I have 500+ pots to bring in....SIGH!!!! :-)

Kyle

(Zone 9a)

Some things never change. :-)

Kyle, you need to start posting pics of your pots.

Saugerties, NY(Zone 5a)

Kyle, how in the world do you begin, and I'd love to see pic's of your plants also, I cant even imagine having to bring in that many and where to put them ?????
Christine

Wrightstown, NJ(Zone 7a)

I noticed your concerns about bringing in plants soon and I must say I am right up there with everyone trying to outguess this weather. We go from 90 in the daytime to 60 at night and last night it went down to 40 which was 53 in the closed greenhouse. I saw it coming so I took the stock plants of the Jasmine Maid of Orleans, the Star and Royal Jasmines, and several smaller tropical plants I know could not stand that sudden change if it went down to 40 last night as predicted. Tonight we are going to put the Aimee Gardenia Trees in the greenhouse and set up the heater, take down the fan. Honestly, it is so difficult to know what to bring in because it will get warmer before the first frost comes I am sure. The camellias and the mandevilla are still out but I am really concerned about them depending on tonights temperature drops.
I have very few other garden plants that come in. Most of my others are iris, and those hardy things you can grow up here. Good luck and I am so glad no one had damage from that blasted storm that just went by. JB

St. Louis, MO(Zone 6a)

I have gone a little crazy this summer and amassed a collection of small citrus trees. I have a Meyer lemon, Key lime, Bearss lime, Variegated Pink Eureka lemon, Ponderosa lemon, and Minneola tangelo. I also have a small, braided gardenia tree that I will be bringing in also. I was planning on lining them up next to my southern-facing picture window. Needless to say, my living room will look like a jungle (but will hopefully smell wonderful if/when I can get them to bloom. :)

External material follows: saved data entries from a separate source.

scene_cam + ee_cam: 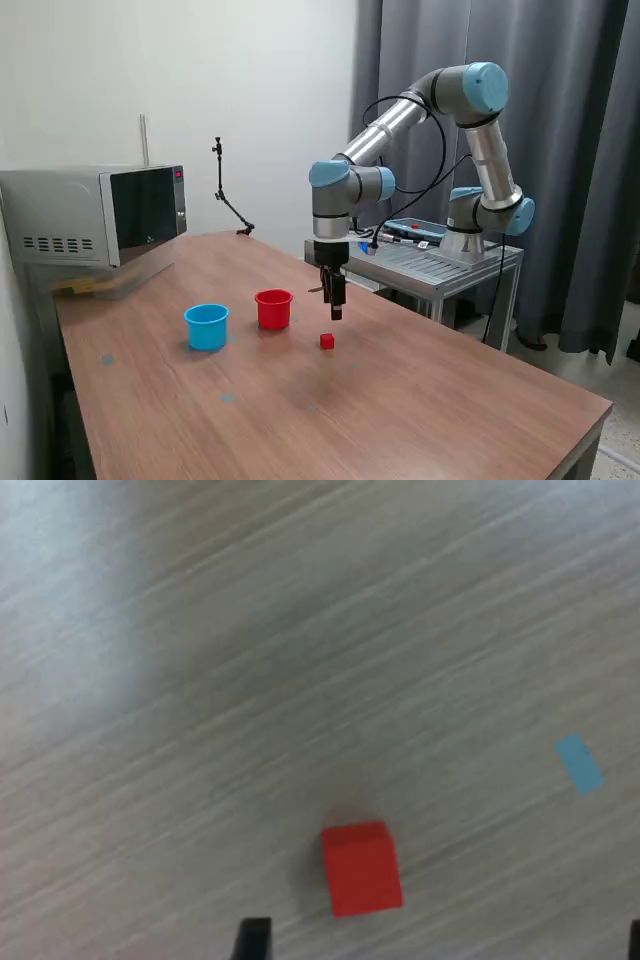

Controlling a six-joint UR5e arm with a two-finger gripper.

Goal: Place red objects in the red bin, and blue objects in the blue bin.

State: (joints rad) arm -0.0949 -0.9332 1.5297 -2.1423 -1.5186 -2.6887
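Red cube (327,341) sits below my gripper (336,313); its jaws look spread. I should centre, drop straight, then pinch.

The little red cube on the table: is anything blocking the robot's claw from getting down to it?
Nothing visible blocks it. The small solid red cube sits alone on the bare wooden table, and the two-finger gripper hangs just above it with only air between them. The round red plastic cup stands apart, toward the exterior view's left.
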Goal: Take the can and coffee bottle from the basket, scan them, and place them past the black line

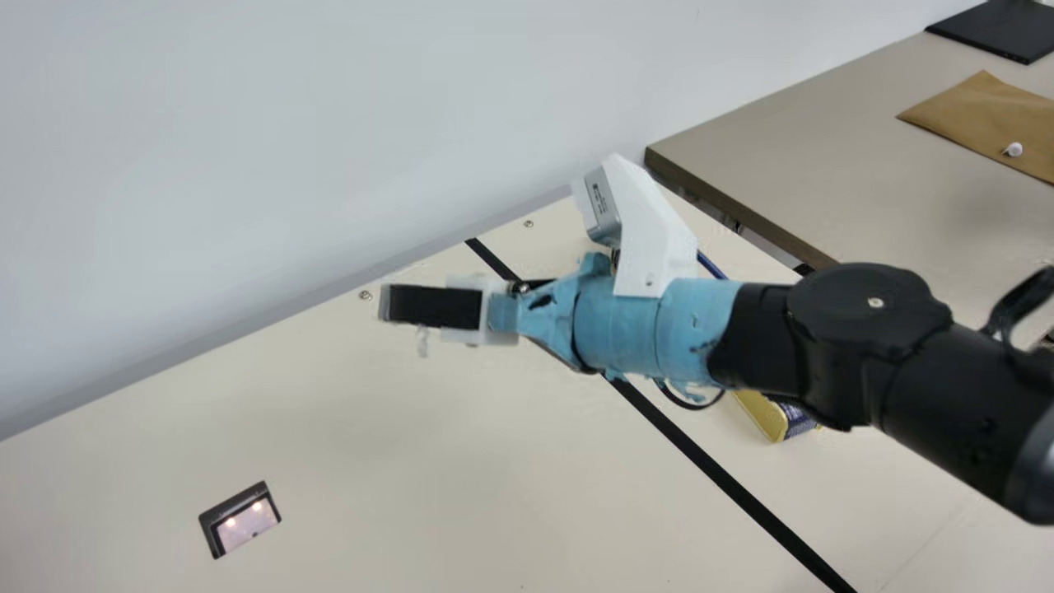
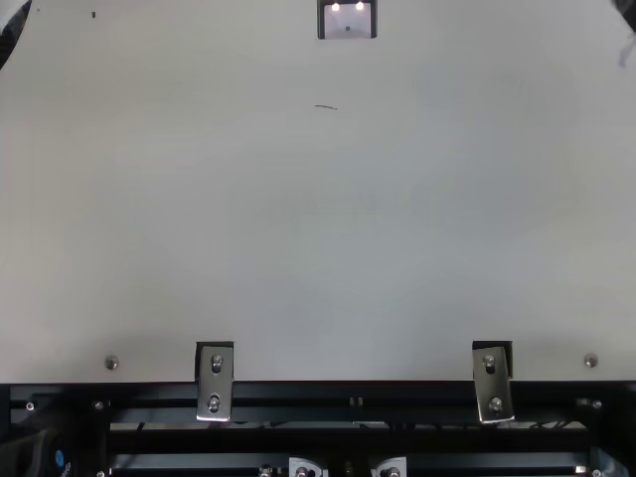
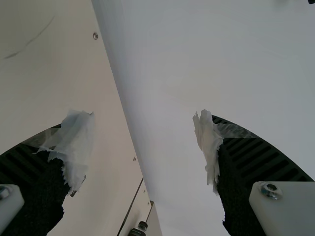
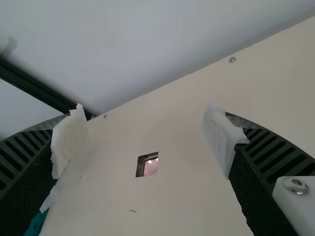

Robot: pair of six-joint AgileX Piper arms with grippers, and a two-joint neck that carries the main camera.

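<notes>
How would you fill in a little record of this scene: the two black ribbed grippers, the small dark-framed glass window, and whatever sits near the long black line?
Left gripper: open, nothing held
Right gripper: open, nothing held
Window: set into the cream table, nothing on it
Black line: crosses the table, passing behind the right arm
Yellow-and-blue container: past the line from the window, partly hidden by the right arm

Smooth cream table, matt black line, glossy scanner window, shiny metal brackets, matt brown paper
</notes>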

I was thinking about supplementing with a grow light, but am unsure what to get or where to get it. I would like a bulb that will screw into a typical light fixture that I already have, I don't want to have to buy another lamp if I don't have to. What do you guys recommend?

Provo, UT(Zone 5a)

wow kyle..all potted up.. wow..
only thing i have potted up are my amorphophallus's.. they will get uppotted..washed and then
stored dry for winter ..
i have 30+ bananas..some are over 16' now..sigh..i can feel my aching back now..LOL
over 100 EEs.. a few gingers.. a TON of cannas..mostly musafolia..which FINALLY took off and
got tall.. some even bloomed.. go figure..:)
i usually dont dig things until after the 1st hard frost....but "try" to avoid waiting to long and snow
shows up.. thats not fun..very messy.. yuck..

Sarasota, FL(Zone 9b)

Jamie, just my opinion but for 5 citrus plants, even if they're relatively small, one grow lamp isn't going to help much. You need a full-length (at least 4ft. but an 8ft. would be much better) fluorescent fixture hanging close over the plants, with grow bulbs in it to give those little fellows the kind of light they'll need to bloom indoors.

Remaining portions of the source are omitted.